▸ Your objective: Each entry must appear again exactly as it does in the source.

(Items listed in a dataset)

= Beginning of Section =

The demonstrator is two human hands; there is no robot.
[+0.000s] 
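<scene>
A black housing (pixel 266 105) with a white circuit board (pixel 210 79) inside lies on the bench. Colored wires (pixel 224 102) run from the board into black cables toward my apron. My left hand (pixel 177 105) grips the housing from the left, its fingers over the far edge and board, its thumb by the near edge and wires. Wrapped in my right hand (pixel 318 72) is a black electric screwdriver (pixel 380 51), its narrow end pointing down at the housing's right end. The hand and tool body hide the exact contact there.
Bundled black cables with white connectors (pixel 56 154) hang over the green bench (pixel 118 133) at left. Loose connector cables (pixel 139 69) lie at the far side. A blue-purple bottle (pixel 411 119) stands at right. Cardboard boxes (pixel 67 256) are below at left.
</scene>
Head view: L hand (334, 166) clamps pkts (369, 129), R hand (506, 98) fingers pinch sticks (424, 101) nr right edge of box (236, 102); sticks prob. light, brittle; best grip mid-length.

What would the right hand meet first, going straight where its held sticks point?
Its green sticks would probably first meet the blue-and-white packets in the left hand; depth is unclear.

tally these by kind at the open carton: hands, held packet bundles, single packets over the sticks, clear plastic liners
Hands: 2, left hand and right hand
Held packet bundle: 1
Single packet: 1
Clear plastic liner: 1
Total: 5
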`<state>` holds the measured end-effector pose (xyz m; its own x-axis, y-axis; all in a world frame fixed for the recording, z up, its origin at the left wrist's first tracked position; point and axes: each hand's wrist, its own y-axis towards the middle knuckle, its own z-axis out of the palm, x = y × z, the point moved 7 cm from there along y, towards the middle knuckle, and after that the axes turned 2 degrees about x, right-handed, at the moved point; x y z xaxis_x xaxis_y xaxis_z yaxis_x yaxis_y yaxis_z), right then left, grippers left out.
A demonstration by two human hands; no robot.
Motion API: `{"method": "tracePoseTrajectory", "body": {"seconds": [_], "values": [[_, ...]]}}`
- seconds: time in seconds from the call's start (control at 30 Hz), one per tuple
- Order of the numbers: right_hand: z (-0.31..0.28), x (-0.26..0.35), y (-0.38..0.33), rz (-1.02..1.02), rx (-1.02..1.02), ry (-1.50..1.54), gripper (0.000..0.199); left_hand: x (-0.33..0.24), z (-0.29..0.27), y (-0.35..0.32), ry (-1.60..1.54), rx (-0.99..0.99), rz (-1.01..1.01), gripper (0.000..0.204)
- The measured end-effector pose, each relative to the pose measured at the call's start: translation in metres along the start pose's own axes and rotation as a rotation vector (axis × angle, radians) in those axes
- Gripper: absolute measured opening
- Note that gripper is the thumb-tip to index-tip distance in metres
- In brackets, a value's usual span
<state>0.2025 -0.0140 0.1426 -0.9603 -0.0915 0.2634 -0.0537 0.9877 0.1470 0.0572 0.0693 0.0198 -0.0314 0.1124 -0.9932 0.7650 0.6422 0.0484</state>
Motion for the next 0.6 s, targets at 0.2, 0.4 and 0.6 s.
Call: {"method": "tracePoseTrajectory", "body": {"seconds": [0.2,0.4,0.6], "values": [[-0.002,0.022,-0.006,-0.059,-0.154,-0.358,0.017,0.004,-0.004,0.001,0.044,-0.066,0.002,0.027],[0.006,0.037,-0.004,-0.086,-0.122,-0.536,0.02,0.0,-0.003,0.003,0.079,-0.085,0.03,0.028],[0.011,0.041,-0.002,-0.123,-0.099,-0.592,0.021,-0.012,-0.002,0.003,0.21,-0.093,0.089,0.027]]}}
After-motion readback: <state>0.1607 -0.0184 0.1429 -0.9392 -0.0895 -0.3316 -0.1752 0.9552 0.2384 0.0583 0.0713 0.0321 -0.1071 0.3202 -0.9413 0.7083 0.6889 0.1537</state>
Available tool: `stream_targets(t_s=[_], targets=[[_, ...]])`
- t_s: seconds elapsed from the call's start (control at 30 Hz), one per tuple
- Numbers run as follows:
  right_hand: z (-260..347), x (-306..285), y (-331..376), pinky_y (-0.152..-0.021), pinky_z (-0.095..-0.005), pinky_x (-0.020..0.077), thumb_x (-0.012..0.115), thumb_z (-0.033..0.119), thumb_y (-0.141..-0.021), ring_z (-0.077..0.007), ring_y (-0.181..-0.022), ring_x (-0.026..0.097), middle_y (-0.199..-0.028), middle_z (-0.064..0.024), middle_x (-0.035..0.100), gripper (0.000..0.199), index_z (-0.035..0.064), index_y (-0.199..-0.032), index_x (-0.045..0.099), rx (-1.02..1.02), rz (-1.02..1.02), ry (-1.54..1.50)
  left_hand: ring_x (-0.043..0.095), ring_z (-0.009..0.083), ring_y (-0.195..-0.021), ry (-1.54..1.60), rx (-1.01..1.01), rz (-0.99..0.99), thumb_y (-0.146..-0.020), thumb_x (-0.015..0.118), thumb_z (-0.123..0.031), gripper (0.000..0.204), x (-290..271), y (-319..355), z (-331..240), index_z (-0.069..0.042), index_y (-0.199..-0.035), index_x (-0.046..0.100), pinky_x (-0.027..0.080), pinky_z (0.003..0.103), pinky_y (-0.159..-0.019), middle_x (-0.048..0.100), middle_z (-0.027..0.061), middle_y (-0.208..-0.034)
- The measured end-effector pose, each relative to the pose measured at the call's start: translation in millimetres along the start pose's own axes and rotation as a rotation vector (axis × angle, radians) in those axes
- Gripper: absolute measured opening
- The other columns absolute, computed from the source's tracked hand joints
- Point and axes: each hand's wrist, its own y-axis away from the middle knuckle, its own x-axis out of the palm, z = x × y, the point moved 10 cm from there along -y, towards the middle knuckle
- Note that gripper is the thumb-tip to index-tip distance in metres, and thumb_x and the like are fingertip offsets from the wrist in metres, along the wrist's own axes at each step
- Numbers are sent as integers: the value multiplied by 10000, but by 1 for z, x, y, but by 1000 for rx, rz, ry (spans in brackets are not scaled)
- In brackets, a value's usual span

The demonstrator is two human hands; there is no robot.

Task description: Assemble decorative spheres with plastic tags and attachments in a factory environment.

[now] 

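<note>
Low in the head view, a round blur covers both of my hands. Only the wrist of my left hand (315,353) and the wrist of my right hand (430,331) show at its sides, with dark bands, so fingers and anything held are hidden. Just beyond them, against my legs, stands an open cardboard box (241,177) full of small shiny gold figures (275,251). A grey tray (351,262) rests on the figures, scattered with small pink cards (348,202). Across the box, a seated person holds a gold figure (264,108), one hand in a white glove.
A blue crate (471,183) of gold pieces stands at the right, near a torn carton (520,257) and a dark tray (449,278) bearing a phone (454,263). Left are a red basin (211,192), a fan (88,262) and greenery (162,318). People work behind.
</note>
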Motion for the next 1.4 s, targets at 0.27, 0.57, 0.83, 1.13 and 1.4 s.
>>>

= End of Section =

▸ Answer:
The demonstrator is two human hands; there is no robot.
[+0.000s] 
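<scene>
A black housing (pixel 266 105) with a white circuit board (pixel 210 79) inside lies on the bench. Colored wires (pixel 224 102) run from the board into black cables toward my apron. My left hand (pixel 177 105) grips the housing from the left, its fingers over the far edge and board, its thumb by the near edge and wires. Wrapped in my right hand (pixel 318 72) is a black electric screwdriver (pixel 380 51), its narrow end pointing down at the housing's right end. The hand and tool body hide the exact contact there.
Bundled black cables with white connectors (pixel 56 154) hang over the green bench (pixel 118 133) at left. Loose connector cables (pixel 139 69) lie at the far side. A blue-purple bottle (pixel 411 119) stands at right. Cardboard boxes (pixel 67 256) are below at left.
</scene>
Head view: L hand (334, 166) clamps pkts (369, 129), R hand (506, 98) fingers pinch sticks (424, 101) nr right edge of box (236, 102); sticks prob. light, brittle; best grip mid-length.

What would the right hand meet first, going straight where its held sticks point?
Its green sticks would probably first meet the blue-and-white packets in the left hand; depth is unclear.

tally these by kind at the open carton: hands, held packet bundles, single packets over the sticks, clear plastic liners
Hands: 2, left hand and right hand
Held packet bundle: 1
Single packet: 1
Clear plastic liner: 1
Total: 5
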`<state>` holds the measured end-effector pose (xyz m; its own x-axis, y-axis; all in a world frame fixed for the recording, z up, its origin at the left wrist's first tracked position; point and axes: each hand's wrist, its own y-axis towards the middle knuckle, its own z-axis out of the palm, x = y × z, the point moved 7 cm from there along y, towards the middle knuckle, and after that the axes turned 2 degrees about x, right-handed, at the moved point; x y z xaxis_x xaxis_y xaxis_z yaxis_x yaxis_y yaxis_z), right then left, grippers left out.
A demonstration by two human hands; no robot.
Motion API: `{"method": "tracePoseTrajectory", "body": {"seconds": [_], "values": [[_, ...]]}}`
- seconds: time in seconds from the call's start (control at 30 Hz), one per tuple
- Order of the numbers: right_hand: z (-0.31..0.28), x (-0.26..0.35), y (-0.38..0.33), rz (-1.02..1.02), rx (-1.02..1.02), ry (-1.50..1.54), gripper (0.000..0.199); left_hand: x (-0.33..0.24), z (-0.29..0.27), y (-0.35..0.32), ry (-1.60..1.54), rx (-0.99..0.99), rz (-1.01..1.01), gripper (0.000..0.204)
- The measured end-effector pose, each relative to the pose measured at the call's start: translation in metres along the start pose's own axes and rotation as a rotation vector (axis × angle, radians) in those axes
- Gripper: absolute measured opening
- Note that gripper is the thumb-tip to index-tip distance in metres
- In brackets, a value's usual span
<state>0.2025 -0.0140 0.1426 -0.9603 -0.0915 0.2634 -0.0537 0.9877 0.1470 0.0572 0.0693 0.0198 -0.0314 0.1124 -0.9932 0.7650 0.6422 0.0484</state>
Motion for the next 0.6 s, targets at 0.2, 0.4 and 0.6 s.
Call: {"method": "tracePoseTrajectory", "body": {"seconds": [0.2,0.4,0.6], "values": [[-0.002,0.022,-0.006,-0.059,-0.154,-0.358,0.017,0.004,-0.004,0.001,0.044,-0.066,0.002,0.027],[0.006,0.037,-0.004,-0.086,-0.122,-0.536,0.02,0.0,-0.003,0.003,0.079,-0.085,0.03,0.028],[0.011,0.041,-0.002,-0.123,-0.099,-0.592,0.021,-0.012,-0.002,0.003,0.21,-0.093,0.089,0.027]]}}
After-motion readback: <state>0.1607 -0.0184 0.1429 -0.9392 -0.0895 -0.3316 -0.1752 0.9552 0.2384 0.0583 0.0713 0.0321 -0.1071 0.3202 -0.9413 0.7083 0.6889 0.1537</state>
Available tool: `stream_targets(t_s=[_], targets=[[_, ...]])`
- t_s: seconds elapsed from the call's start (control at 30 Hz), one per tuple
- Numbers run as follows:
  right_hand: z (-260..347), x (-306..285), y (-331..376), pinky_y (-0.152..-0.021), pinky_z (-0.095..-0.005), pinky_x (-0.020..0.077), thumb_x (-0.012..0.115), thumb_z (-0.033..0.119), thumb_y (-0.141..-0.021), ring_z (-0.077..0.007), ring_y (-0.181..-0.022), ring_x (-0.026..0.097), middle_y (-0.199..-0.028), middle_z (-0.064..0.024), middle_x (-0.035..0.100), gripper (0.000..0.199), index_z (-0.035..0.064), index_y (-0.199..-0.032), index_x (-0.045..0.099), rx (-1.02..1.02), rz (-1.02..1.02), ry (-1.54..1.50)
  left_hand: ring_x (-0.043..0.095), ring_z (-0.009..0.083), ring_y (-0.195..-0.021), ry (-1.54..1.60), rx (-1.01..1.01), rz (-0.99..0.99), thumb_y (-0.146..-0.020), thumb_x (-0.015..0.118), thumb_z (-0.123..0.031), gripper (0.000..0.204), x (-290..271), y (-319..355), z (-331..240), index_z (-0.069..0.042), index_y (-0.199..-0.035), index_x (-0.046..0.100), pinky_x (-0.027..0.080), pinky_z (0.003..0.103), pinky_y (-0.159..-0.019), middle_x (-0.048..0.100), middle_z (-0.027..0.061), middle_y (-0.208..-0.034)
- The measured end-effector pose, each relative to the pose measured at the call's start: translation in millimetres along the start pose's own axes and rotation as a rotation vector (axis × angle, radians) in those axes
- Gripper: absolute measured opening
- The other columns absolute, computed from the source's tracked hand joints
- Point and axes: each hand's wrist, its own y-axis away from the middle knuckle, its own x-axis out of the palm, z = x × y, the point moved 10 cm from there along -y, towards the middle knuckle
- Note that gripper is the thumb-tip to index-tip distance in metres, and thumb_x and the like are fingertip offsets from the wrist in metres, along the wrist's own axes at each step
- Numbers are sent as integers: the value multiplied by 10000, but by 1 for z, x, y, but by 1000 for rx, rz, ry (spans in brackets are not scaled)
- In brackets, a value's usual span

The demonstrator is two human hands; there is no robot.

Task description: Assemble decorative spheres with plastic tags and attachments in a factory environment.

[now] 

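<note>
Low in the head view, a round blur covers both of my hands. Only the wrist of my left hand (315,353) and the wrist of my right hand (430,331) show at its sides, with dark bands, so fingers and anything held are hidden. Just beyond them, against my legs, stands an open cardboard box (241,177) full of small shiny gold figures (275,251). A grey tray (351,262) rests on the figures, scattered with small pink cards (348,202). Across the box, a seated person holds a gold figure (264,108), one hand in a white glove.
A blue crate (471,183) of gold pieces stands at the right, near a torn carton (520,257) and a dark tray (449,278) bearing a phone (454,263). Left are a red basin (211,192), a fan (88,262) and greenery (162,318). People work behind.
</note>
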Motion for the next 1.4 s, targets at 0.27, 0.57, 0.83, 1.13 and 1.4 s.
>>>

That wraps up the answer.